Only the lines from the opening of the material through the one containing "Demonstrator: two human" should be reproduced, each exactly as it stands.

*** DATASET EXTRACT Section Begins ***

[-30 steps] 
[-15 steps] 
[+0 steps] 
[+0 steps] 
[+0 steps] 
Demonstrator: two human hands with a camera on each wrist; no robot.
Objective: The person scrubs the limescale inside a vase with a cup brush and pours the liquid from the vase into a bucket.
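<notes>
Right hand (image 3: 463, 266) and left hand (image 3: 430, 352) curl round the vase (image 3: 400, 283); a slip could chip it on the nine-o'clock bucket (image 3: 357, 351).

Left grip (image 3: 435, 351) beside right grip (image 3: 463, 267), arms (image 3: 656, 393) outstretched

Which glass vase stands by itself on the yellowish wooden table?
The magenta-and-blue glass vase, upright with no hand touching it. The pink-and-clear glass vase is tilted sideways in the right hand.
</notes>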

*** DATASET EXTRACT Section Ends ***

## [TASK ANSWER]
[-30 steps] 
[-15 steps] 
[+0 steps] 
[+0 steps] 
[+0 steps] 
Demonstrator: two human hands with a camera on each wrist; no robot.

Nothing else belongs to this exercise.